L'avocat Ahmed Souab en détention

L'avocat Ahmed Souab en détention

Le 18 avril dernier, Me Ahmed Souab, avocat, ancien magistrat, figure respectée du barreau tunisien, s’exprimait devant la Maison de l’avocat à Tunis. Ce jour-là, en robe, entouré de ses confrères et consœurs, il a osé dire ce que tout le monde sait et voit mais que beaucoup n’osent pas nommer :

« La justice est dans une situation de destruction massive, son état ressemble à celui de Gaza. Les couteaux ne sont pas sur les détenus mais sur le président de la Chambre qui va les juger ». 

Des mots graves, pesés, portés par une conscience professionnelle et citoyenne que personne ne peut suspecter de légèreté ou de calcul. Des mots qui nomment et désignent une réalité insupportable : l’effondrement de l’indépendance judiciaire, la soumission des juges à des ordres politiques, une machine répressive lancée contre les opposant.e.s, les avocat.e.s, les journalistes, les défenseur.es des droits des personnes migrant.e.s, les militant.e.s.

Ces paroles – et ces seules paroles – ont suffi à faire de lui, aux yeux du régime, un « terroriste ».

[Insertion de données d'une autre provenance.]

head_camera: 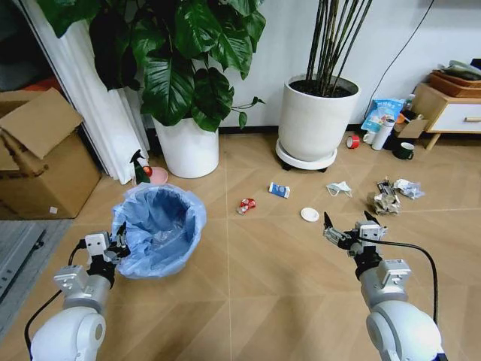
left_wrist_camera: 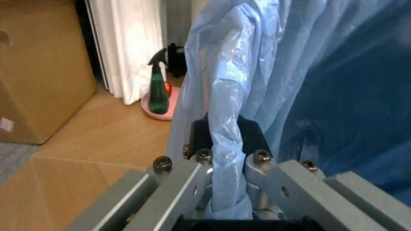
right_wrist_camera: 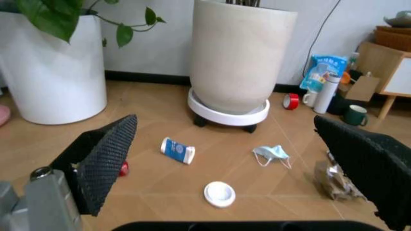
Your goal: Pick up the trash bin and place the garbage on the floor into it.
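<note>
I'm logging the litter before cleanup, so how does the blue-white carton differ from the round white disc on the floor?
The small blue-white carton is a printed, boxy pack lying on its side; the round white disc is plain, flat and circular. The carton sits nearer the big white plant pot on its wheeled base; the disc lies nearer the open right gripper. Both rest loose on the wooden floor, outside the blue-lined trash bin.

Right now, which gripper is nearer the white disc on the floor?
Right. The right gripper hangs open just short of the white disc; the left gripper is across the floor, shut on the trash bin liner.
</note>
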Robot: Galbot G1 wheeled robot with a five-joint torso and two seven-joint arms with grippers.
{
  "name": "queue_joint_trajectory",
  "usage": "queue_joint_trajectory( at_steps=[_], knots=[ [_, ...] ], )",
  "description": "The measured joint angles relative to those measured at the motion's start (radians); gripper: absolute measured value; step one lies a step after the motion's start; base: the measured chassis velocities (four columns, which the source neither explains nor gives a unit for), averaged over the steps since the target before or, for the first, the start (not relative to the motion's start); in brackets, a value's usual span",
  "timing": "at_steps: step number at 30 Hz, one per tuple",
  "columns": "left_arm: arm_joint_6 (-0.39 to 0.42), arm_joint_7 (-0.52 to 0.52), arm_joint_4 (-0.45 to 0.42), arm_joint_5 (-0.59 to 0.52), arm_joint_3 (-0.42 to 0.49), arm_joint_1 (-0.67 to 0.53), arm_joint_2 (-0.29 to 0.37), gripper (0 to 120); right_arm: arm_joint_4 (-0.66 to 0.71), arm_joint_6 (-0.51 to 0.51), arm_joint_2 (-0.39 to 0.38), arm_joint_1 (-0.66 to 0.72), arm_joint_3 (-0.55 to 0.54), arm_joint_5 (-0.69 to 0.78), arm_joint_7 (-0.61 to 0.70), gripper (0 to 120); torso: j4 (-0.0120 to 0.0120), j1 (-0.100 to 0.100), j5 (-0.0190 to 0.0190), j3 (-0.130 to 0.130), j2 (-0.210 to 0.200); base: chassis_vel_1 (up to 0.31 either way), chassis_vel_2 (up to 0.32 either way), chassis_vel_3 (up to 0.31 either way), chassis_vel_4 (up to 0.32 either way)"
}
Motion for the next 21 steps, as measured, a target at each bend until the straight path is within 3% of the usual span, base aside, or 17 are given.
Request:
queue_joint_trajectory(
  at_steps=[21],
  knots=[
    [-0.005,0.005,0.018,-0.002,-0.005,0.001,-0.006,0,-0.015,0.003,0.004,0.004,-0.007,-0.006,-0.002,100,0.0001,0.000,-0.0003,0.000,0.000,-0.184,0.235,0.183,-0.231]
  ],
)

Quelques jours plus tard, Me Ahmed Souab est arrêté, inculpé au titre de la loi antiterroriste n°2015-26, placé en détention préventive dans des conditions indignes. Le pouvoir tunisien n’a eu besoin ni de preuves, ni d’actes : il a criminalisé un discours, une prise de parole publique, un cri d’alarme.

Ce qui est en cause ici n’est pas seulement l’acharnement contre un homme — mais une attaque frontale contre la libre parole, contre le droit à la défense, contre l’idée même de justice indépendante. En s’en prenant à Ahmed Souab, c’est toute une génération d’avocat.e.s, de juges, d’intellectuel.le.s et de défenseur.es des droits humains que l’on cherche à intimider, à faire taire, à briser.

On ose l’accuser de vouloir faire peur alors qu’il ne fait que dire haut ce que le régime veut que l’on murmure ou que l’on oublie. On ose le traiter en criminel alors que les véritables criminels sont ceux-là mêmes qui détruisent les institutions, chassent leurs adversaires et toute voix critique en manipulant les lois et utilisant la justice uniquement à des fins de répression.

L’utilisation de la loi antiterroriste contre un avocat pour une déclaration publique est une violation flagrante du droit international, un détournement scandaleux de la justice et un signal d’alerte majeur pour toutes celles et tous ceux attaché.e.s à la démocratie en Tunisie.

Il ne s’agit pas là d’un simple abus mais d’un point de non-retour que le régime s’apprête à franchir. Ne rien dire reviendrait à cautionner.

Ahmed Souab n’est pas seul. Il incarne aujourd’hui cette force lucide, courageuse, intègre, que le pouvoir tente de faire taire. Mais ni les murs d’une prison, ni les décrets de l’arbitraire, ni les intimidations ne feront disparaître ce que cet homme, cet avocat, ce citoyen incarne : la voix de la justice contre la tyrannie.

Tant qu’il y aura des hommes et des femmes debout comme Ahmed Souab, la Tunisie ne sera pas totalement asservie.

À nous de faire en sorte de l’aider à ce que celle-ci se relève.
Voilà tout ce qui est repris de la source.